Residuals should be normally distributed.
Checked using Q-Q plots or Shapiro-Wilk test.
What is the Durbin-Watson test used for?
Detecting autocorrelation in regression residuals.
A value close to 2 suggests no autocorrelation.
What is Cook’s Distance?
A measure to identify influential outliers.
Points with Cook’s Distance >1 may be problematic.
What is Ridge Regression?
A regression technique that adds an L2 penalty to shrink coefficients.
Helps in handling multicollinearity.
What is LASSO Regression?
A regression technique that adds a L1 penalty, shrinking some coefficients to zero.
Helps with feature selection.
What is Elastic Net Regression?
A mix of Ridge and LASSO regression.
Uses both L1 and L2 penalties.
What is the purpose of polynomial regression?
To model a non-linear relationship using higher-degree terms.
Example: y = β₀ + β₁X + β₂X² + ε.
When should you use logistic regression instead of linear regression?
When predicting a binary outcome.
Example: Predicting yes/no responses.
What is cross-validation in regression?
A method to assess how well the model generalizes to new data.
Common technique: k-fold cross-validation.
How can overfitting be prevented in regression?
By using regularization techniques like Ridge or LASSO.
Overfitting leads to poor generalization.
What is the main goal of regression diagnostics?
To verify if model assumptions are met.
Helps improve model reliability.
What is the F-test used for in regression?
To check if at least one predictor variable is significantly contributing to the model.
A low p-value (<0.05) suggests significance.
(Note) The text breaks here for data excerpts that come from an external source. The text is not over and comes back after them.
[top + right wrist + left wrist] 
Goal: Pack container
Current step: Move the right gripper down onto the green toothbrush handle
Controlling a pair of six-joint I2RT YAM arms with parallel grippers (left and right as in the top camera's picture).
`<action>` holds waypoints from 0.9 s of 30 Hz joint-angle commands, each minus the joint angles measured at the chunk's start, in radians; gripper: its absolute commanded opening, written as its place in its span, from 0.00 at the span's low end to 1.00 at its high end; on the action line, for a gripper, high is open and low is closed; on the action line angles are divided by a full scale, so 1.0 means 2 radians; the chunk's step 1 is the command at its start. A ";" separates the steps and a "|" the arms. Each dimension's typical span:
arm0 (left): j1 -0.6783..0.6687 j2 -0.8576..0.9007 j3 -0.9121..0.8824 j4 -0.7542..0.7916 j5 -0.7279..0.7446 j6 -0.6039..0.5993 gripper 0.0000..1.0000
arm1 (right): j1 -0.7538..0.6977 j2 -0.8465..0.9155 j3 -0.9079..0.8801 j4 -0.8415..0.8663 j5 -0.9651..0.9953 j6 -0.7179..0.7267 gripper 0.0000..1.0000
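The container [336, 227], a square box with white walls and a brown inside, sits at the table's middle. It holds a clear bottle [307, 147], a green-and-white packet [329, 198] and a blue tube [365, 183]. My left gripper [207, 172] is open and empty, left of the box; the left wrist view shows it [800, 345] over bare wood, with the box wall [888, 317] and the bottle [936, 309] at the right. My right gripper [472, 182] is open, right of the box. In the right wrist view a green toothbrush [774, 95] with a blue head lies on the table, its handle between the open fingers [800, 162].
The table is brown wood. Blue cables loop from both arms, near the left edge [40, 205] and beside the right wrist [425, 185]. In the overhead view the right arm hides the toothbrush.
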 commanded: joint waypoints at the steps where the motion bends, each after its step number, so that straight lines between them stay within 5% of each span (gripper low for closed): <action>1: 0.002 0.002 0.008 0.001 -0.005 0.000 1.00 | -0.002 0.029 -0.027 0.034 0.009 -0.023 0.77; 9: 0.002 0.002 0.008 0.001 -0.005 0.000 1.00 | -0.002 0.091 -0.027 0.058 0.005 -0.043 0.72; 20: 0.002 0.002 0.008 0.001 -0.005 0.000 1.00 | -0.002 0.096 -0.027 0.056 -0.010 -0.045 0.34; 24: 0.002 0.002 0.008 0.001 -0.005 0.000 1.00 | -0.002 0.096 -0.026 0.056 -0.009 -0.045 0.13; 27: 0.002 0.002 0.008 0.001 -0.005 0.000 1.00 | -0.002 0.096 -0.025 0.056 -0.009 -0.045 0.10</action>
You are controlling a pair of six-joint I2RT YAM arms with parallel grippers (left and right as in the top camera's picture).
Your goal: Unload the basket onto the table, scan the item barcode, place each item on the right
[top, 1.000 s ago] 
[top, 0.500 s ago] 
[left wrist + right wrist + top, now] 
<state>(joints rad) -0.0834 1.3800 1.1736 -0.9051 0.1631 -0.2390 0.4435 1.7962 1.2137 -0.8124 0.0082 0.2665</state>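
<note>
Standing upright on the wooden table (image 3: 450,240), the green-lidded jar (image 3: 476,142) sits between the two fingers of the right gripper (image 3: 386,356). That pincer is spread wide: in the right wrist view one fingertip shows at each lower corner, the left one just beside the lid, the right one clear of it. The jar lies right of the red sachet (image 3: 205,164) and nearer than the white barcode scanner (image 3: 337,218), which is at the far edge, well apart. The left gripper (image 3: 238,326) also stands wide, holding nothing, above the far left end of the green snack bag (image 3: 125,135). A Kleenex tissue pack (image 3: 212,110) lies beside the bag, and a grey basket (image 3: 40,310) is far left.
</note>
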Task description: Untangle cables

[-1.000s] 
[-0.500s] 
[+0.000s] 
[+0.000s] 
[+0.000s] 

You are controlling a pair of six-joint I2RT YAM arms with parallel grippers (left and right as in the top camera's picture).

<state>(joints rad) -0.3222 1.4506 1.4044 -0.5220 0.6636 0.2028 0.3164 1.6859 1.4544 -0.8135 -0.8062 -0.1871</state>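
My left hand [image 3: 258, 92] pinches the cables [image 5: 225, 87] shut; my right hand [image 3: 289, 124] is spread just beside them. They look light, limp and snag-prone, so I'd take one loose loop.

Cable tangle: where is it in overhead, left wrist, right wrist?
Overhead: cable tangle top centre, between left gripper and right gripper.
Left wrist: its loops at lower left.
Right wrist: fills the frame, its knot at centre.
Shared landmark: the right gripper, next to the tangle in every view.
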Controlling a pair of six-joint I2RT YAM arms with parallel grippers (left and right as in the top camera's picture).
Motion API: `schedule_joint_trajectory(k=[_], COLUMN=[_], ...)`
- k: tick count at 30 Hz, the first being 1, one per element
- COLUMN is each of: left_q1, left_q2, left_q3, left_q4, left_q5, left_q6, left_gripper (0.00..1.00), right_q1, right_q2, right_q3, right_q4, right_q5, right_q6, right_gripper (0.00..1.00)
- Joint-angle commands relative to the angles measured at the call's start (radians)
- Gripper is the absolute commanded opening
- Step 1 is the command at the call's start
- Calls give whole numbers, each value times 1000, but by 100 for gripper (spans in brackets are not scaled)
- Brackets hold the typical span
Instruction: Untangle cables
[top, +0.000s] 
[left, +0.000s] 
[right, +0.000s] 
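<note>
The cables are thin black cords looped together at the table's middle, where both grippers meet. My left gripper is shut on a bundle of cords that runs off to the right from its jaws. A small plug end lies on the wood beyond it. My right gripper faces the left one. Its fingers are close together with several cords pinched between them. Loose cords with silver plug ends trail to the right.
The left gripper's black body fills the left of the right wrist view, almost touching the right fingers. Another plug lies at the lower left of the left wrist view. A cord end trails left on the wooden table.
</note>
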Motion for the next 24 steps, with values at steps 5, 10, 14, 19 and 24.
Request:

What does a small p-value for a regression coefficient mean?
That the predictor variable is significantly contributing to the model.
Typically, p < 0.05 is considered significant.
What is mean squared error (MSE)?
The average squared difference between actual and predicted values.
Lower MSE means better model performance.
What is root mean squared error (RMSE)?
The square root of MSE, measuring average prediction error in the same units as the dependent variable.
More interpretable than MSE.
What does it mean if residuals are large?
The model’s predictions are not very accurate.
Large residuals suggest potential outliers or a poor model fit.
What is the main assumption of the least squares method?
That residuals are normally distributed and have constant variance.
Used for estimating regression coefficients.
Why should you be cautious about extrapolating in linear regression?
The model is only valid within the range of observed data.
Predictions outside this range may be unreliable.
What is Bayesian regression?
A type of regression that incorporates prior beliefs using probability distributions.
Used when dealing with small datasets or uncertainty.
What is robust regression?
A regression method that reduces the influence of outliers.
More resistant to violations of normality and homoscedasticity.
What is the main advantage of using StatsModels for regression?
Provides detailed statistical summaries and diagnostics.
Offers better inference than Scikit-learn.